As the nation celebrates Rev. Dr. Martin Luther King Jr. today, it is also worth mentioning the powerful black women who helped King catapult the civil rights movement along his journey.
The history books leave out that there were women who boycotted, organized churches, and held rallies. Women who strategized with King, all of whom helped illustrate the course of history.
Here are a few women whose names need to be remembered as the nation marks Martin Luther King Jr. Day.
Coretta Scott King

A devoted mother of four, Coretta Scott King remained by her husband’s side throughout his 12 years as the leader of the modern American Civil Rights Movement.
“I believe Martin was chosen, I believe I was chosen, and I say to the kids, this family was chosen as well,” Scott King said in her posthumous memoir, “My Life, My Love, My Legacy.”
Barbara Reynolds journalist and one of many, who traveled with Coretta Scott King said people have to look at the Montgomery bus boycott to see Scott King’s influence.
On January 30th, 1956, the Kings’ Montgomery house was bombed while Scott King was home alone with their infant daughter. Luckily, they both survived and Scott King refused to leave Montgomery.
An exert from My Life, My Love, My Legacy:
“I told them that I was married to Martin but I was also married to the movement.
Dr. King later admitted that if his wife had wanted to leave, he would have left and if he would have left, people say there may have never been a Montgomery bus boycott. Reynolds recalls.
Ella Baker
Ella Baker was a civil and human rights activist whose career spanned several decades.

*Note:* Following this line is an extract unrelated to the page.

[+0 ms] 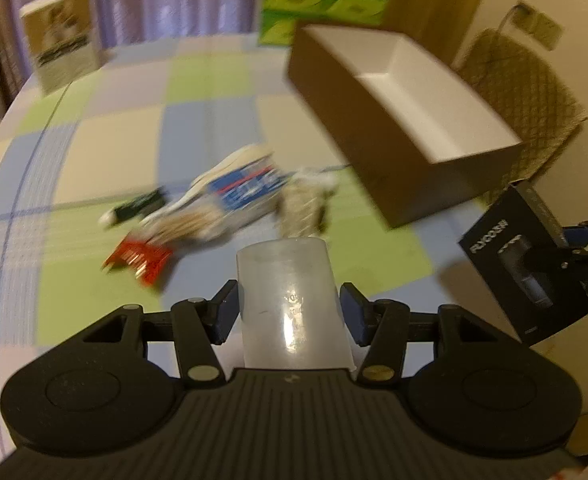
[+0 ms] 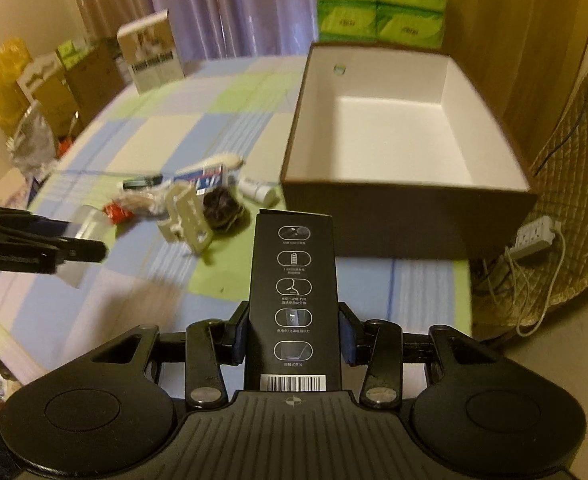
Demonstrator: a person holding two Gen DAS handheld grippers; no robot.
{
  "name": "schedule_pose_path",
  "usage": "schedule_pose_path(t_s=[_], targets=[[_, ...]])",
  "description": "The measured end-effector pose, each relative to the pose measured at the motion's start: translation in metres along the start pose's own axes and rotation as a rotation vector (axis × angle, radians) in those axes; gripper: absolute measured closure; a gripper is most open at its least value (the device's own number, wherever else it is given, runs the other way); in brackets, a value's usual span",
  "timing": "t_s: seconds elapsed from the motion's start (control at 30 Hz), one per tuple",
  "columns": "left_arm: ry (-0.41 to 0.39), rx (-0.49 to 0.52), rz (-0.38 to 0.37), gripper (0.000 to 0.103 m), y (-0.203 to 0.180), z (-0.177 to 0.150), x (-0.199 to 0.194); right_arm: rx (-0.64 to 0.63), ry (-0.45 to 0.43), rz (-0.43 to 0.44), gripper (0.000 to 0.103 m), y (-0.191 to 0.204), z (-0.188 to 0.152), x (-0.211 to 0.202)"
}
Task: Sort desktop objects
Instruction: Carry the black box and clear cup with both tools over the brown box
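A clear plastic cup (image 1: 292,304) is pinched between the two fingers of the left gripper (image 1: 290,314), its closed base pointing away from the camera and its wider rim toward the gripper body. A black carton (image 2: 294,304) printed with white icons and a barcode is clamped between the fingers of the right gripper (image 2: 294,334), standing lengthwise along them. In the left wrist view the same carton is seen at the right edge, held up above the table edge and apart from the other things.

Beyond both grippers a heap of small items (image 1: 222,204) is left on the checked tablecloth (image 1: 114,140): a red packet (image 1: 140,260), a blue and white packet (image 2: 206,178), a beige plastic clip (image 2: 188,218), a dark round thing (image 2: 224,208) and a small white tube (image 2: 260,192). The heap is blurred, so finer detail cannot be told. To the right of the heap a large brown box (image 2: 405,216) with a white inside is set on the table, open at the top; nothing is seen lying in it. Behind the box green tissue packs (image 2: 379,4) are stacked, and a tan book (image 2: 150,56) is stood upright at the far left of the table.
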State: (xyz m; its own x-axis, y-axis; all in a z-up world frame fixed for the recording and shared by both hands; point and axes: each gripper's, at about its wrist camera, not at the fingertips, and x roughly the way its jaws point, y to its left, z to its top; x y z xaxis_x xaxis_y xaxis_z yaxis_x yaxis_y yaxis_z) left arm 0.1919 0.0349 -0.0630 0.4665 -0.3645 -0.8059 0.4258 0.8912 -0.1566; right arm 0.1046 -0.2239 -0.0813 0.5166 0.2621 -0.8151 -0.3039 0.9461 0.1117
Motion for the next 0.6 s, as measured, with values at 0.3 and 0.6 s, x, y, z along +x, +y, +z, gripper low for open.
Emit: schedule_pose_path(t_s=[0.3, 0.6], targets=[[-0.093, 0.055, -0.095, 0.054, -0.059, 0.052, 0.015, 0.031, -0.113, 0.009, 0.063, -0.048, 0.039, -0.045], [-0.137, 0.059, -0.119, 0.054, -0.097, 0.119, 0.048, 0.025, -0.206, -0.033, 0.063, -0.096, 0.098, -0.043]])
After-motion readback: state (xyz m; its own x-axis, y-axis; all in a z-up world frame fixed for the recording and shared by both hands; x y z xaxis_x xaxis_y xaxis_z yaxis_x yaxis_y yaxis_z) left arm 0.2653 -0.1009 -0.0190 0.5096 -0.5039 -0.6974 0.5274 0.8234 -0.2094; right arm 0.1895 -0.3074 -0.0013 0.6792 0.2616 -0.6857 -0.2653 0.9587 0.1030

Aside from MLK., Baker worked alongside some of the most influential civil rights leaders of the 20th century, including W. E. B. Du Bois, Thurgood Marshall, and A. Philip Randolph.
Baker is best known for her organizing and guiding leaders through her work at the Southern Christian Leadership Conference as well as a founder of the Student Nonviolent Coordinating Committee.
According to the Ella Baker Center for Human Rights. she went on to organize student activists with the SNCC after the Greensboro sit-ins where black college students were denied service at a Woolworth’s lunch counter.
Dorothy Cotton
Described as a confidante of Dr. Martin Luther King Jr. by The Dorothy Cotton Institute, Cotton was the only woman in his inner circle of aides, who marched in civil rights demonstrations and was a driving force in getting Southern black people to vote,
She also served as the conference’s national director of education for 12 years, helping to train countless activists in non-violent action.
Also accredited in typing Kings’ “I Have a Dream” speech, Cotton proved to be an asset in the infrastructure of Dr. King’s framework.
Alberta King

Alberta King was not only a monumental figure in Dr. King’s life, but she was also a standout member at Ebenezer Baptist Church in Atlanta Georgia, a spiritual safe haven that shaped her son’s politics.
According to his autobiography king wrote:
“Unlike my father, she is soft-spoken and easy-going,” King wrote. “In spite of her relatively comfortable circumstances, my mother never complacently adjusted herself to the system of segregation. She instilled a sense of self-respect in all of her children from the very beginning.”
It’s black women’s resiliency and tenacity that helped MLK reach his ultimate goal to help bridge the gap between black people and the racial injustices that impacted our communities.
If it wasn’t for the collective of women who uplifted Dr. King’s vision, would he be one of the largest activists in American, Black history?
The saying rings true, behind every successful black man, is a black woman.